Look through the listing below and report the lines that have the word "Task" in them.
***** Data in this exercise *****
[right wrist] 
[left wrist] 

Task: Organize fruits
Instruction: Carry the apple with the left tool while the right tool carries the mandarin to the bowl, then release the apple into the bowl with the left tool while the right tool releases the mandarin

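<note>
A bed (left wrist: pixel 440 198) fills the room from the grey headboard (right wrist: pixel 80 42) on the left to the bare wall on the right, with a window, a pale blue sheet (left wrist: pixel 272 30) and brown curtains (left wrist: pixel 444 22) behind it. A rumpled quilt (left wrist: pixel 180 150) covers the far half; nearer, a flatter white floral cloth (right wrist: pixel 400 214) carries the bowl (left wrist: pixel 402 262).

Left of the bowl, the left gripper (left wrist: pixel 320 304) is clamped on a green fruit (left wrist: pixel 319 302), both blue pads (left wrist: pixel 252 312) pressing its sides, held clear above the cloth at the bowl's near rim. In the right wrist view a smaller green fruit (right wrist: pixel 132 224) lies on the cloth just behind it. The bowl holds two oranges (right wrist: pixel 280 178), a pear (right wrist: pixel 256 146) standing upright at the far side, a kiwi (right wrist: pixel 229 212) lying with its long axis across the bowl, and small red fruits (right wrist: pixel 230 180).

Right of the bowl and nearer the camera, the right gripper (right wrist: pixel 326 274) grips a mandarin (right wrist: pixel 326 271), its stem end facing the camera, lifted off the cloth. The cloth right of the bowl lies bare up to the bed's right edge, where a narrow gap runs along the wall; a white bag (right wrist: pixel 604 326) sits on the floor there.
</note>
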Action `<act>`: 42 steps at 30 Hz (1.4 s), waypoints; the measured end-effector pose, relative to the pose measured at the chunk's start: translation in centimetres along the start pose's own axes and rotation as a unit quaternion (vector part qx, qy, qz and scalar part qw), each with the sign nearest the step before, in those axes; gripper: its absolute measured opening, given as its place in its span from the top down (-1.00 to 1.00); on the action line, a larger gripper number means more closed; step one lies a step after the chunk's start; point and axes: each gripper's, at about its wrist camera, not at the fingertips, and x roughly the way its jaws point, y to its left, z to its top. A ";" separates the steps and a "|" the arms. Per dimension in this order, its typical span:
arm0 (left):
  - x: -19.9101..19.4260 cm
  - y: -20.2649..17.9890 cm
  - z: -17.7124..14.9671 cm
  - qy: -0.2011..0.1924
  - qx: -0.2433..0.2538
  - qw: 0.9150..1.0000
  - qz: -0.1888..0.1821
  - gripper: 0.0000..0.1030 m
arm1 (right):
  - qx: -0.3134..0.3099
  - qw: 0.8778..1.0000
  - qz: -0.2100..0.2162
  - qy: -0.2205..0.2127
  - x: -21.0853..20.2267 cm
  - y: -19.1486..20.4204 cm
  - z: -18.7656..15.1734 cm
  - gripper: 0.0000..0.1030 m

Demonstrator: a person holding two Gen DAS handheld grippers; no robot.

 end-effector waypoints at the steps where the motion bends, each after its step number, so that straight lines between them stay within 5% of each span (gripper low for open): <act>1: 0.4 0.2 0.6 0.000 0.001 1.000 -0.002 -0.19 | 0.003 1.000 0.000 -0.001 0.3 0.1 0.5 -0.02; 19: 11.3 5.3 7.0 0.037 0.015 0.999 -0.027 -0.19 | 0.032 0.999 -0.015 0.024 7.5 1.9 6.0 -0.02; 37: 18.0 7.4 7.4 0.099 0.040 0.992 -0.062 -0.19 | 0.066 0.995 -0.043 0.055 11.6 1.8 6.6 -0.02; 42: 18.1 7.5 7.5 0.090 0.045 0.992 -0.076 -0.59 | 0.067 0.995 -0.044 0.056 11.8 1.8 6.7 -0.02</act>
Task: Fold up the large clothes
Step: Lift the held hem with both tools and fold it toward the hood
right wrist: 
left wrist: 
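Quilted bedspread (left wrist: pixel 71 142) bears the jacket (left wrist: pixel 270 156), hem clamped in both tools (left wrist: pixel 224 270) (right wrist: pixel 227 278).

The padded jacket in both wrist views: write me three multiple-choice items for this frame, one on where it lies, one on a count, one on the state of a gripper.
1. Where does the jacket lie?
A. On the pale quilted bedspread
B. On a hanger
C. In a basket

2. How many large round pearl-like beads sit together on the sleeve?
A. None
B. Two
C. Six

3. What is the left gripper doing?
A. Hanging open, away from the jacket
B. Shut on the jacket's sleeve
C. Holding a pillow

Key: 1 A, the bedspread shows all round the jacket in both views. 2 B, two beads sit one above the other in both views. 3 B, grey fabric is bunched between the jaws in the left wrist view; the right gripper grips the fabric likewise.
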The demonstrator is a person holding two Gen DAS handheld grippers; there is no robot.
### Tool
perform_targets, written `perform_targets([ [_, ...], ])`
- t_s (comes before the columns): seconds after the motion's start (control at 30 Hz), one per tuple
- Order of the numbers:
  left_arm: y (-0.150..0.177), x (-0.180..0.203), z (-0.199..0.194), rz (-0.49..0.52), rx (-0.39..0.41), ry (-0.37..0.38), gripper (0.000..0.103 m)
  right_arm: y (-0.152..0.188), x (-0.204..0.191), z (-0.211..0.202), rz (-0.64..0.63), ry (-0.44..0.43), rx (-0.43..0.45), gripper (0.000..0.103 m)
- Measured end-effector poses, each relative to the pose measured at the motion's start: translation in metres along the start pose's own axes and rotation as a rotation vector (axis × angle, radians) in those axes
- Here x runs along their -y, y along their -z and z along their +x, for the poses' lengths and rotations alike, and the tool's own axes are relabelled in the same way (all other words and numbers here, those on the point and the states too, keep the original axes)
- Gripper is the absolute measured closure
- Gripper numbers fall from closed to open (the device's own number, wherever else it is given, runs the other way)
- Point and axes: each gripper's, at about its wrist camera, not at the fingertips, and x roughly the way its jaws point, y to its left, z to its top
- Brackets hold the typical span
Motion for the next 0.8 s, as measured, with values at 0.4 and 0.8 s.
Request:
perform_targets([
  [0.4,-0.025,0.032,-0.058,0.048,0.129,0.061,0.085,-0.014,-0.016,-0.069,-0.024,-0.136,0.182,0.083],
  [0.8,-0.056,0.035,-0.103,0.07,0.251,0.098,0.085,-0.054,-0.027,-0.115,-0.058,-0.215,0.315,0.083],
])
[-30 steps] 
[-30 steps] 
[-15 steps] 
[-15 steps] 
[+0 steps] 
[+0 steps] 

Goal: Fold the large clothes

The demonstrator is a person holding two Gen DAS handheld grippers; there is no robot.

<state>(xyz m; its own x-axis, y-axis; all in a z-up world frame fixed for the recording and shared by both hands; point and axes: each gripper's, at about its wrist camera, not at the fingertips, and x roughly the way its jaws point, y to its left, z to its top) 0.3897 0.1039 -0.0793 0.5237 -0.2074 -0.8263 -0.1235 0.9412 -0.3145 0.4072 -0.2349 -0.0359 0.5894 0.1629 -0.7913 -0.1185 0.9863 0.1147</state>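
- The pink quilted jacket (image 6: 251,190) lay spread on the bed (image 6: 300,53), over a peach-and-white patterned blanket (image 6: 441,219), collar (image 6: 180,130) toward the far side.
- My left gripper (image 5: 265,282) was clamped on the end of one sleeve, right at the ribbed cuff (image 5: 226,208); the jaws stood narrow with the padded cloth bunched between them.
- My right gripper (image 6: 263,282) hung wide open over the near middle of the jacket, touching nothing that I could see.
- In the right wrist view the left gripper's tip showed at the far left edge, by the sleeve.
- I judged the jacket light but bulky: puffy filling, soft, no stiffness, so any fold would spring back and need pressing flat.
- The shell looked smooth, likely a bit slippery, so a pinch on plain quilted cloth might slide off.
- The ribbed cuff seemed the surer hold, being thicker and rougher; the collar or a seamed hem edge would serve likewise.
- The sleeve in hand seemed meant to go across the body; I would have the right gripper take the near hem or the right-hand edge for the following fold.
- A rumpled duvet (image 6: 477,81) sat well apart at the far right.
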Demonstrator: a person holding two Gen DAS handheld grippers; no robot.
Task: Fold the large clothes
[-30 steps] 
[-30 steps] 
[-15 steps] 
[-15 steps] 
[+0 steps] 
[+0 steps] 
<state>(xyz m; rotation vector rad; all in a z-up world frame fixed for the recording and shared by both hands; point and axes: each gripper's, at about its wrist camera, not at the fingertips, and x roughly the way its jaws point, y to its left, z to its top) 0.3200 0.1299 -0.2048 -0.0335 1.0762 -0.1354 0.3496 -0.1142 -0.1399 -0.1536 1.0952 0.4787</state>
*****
◆ **Result for this exercise**
Task: Organize fruits
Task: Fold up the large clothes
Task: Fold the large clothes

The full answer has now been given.